Kernel Runtime

I have question which relates to the runtime progress on the CPU,
when i call a kernel and i am waiting for the results for the GPU, can
you tell me what the CPU is doing while the GPU is processing data ?

for example :

// calling the kernel , what the CPU should do here ?
kernel<<< grid, block>>>(…);

//transfering the data after we have finished proccessing

This call returns immediately on the CPU, allowing the GPU to work in the background. You can do any CPU side calculations you want after the kernel call.

However, as soon as you call cudaMemcpy(), the CPU will wait for the GPU to finish before copying memory. (That way you don’t get incomplete results.) It is important to note that whenever a CUDA call is waiting for the GPU to finish, the CPU sits in a “hot spin” continuously checking whether the GPU is finished. You will see your CUDA program using 100% CPU in this case. The hot spin, while wasting CPU, minimizes latency between GPU functions, which improves the performance when you are making lots of short calls.

So, how can i get precise measurement for the proccessing time on the GPU , (without memory transfer) …

use cudaThreadSynchronize() to make the CPU WAIT for GPU to finish and then do the cudaMemcpy

Have you guys tested the idea that a kernel call returns before the kernel is finished? Perhaps it’s some oddity with my setup, but I’ve tried everything I can think of to get it to return control to the CPU before the kernel finishes, with no success so far.

I’ve tested it, and it works for up to 16 kernel calls on compute 1.0 devices and up to 24 kernel calls on compute 1.1 devices.

Are you also using the cuda profiler at the same time you are testing? Enabling the profiler puts an implicit cudaThreadSynchronize() after every kernel call.

No, just running a standard release build without the profiler.

So how are you verifying that it does this? I’ve tried doing something basic like:

__global__ void loop()




...inside a function...




The screen only prints “Past” after the watchdog timer kills the kernel.

Are you running CUDA on your display card? If so, it’s probably just that the display isn’t updating while the kernel is running (but it is actually “printed” immediately after the kernel is launched).

I test it with the attached code on linux. You’ll need to replace the gettimeofday call with a different timer on windows. It calls the kernel 32 times and records the time after each kernel call.

Here are the results. There is a small launch overhead for each kernel call, but notice the large jump in time at the 16th call, that is the time it took the first kernel call to execute since the queue is only 16 deep.
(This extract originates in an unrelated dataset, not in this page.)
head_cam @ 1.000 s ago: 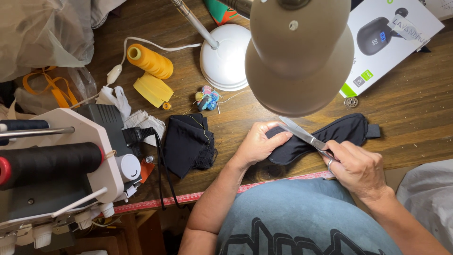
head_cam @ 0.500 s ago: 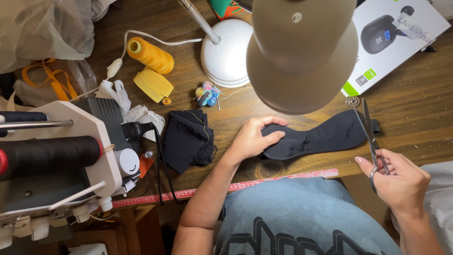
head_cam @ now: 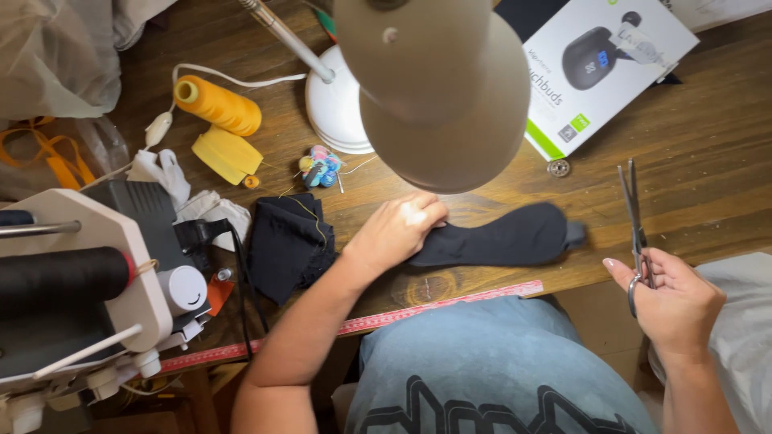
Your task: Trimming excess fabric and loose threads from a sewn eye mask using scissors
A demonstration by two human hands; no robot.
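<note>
Under lamp shade point(head_cam: 438, 96): black fabric piece point(head_cam: 503, 239) partly hidden by left hand point(head_cam: 398, 229).

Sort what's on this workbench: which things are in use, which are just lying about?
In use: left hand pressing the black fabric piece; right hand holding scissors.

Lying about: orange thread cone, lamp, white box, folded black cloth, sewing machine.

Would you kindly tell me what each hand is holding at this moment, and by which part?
The right hand holds the scissors by their handle loops, blades closed and pointing up. The left hand rests on one end of the black cloth, not visibly gripping it.
</note>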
i = 1 / Time: 15.000000 us

i = 2 / Time: 29.000000 us

i = 3 / Time: 40.000000 us

i = 4 / Time: 52.000000 us

i = 5 / Time: 63.000000 us

i = 6 / Time: 75.000000 us

i = 7 / Time: 86.000000 us

i = 8 / Time: 97.000000 us

i = 9 / Time: 108.000000 us

i = 10 / Time: 120.000000 us

i = 11 / Time: 131.000000 us

i = 12 / Time: 142.000000 us

i = 13 / Time: 153.000000 us

i = 14 / Time: 165.000000 us

i = 15 / Time: 176.000000 us

i = 16 / Time: 187.000000 us

i = 17 / Time: 10399.000000 us

i = 18 / Time: 20736.000000 us

i = 19 / Time: 31082.000000 us

i = 20 / Time: 41454.000000 us

i = 21 / Time: 51819.000000 us

i = 22 / Time: 62181.000000 us

i = 23 / Time: 72520.000000 us

i = 24 / Time: 82859.000000 us

i = 25 / Time: 93210.000000 us

i = 26 / Time: 103538.000000 us

i = 27 / Time: 113922.000000 us

i = 28 / Time: 124269.000000 us

i = 29 / Time: 134645.000000 us

i = 30 / Time: 144996.000000 us

i = 31 / Time: 155375.000000 us

i = 32 / Time: 165742.000000 us (876 Bytes)

You’re exactly right, that’s what it was. I used the time function instead to measure the difference and I saw it was in-fact asynchronous.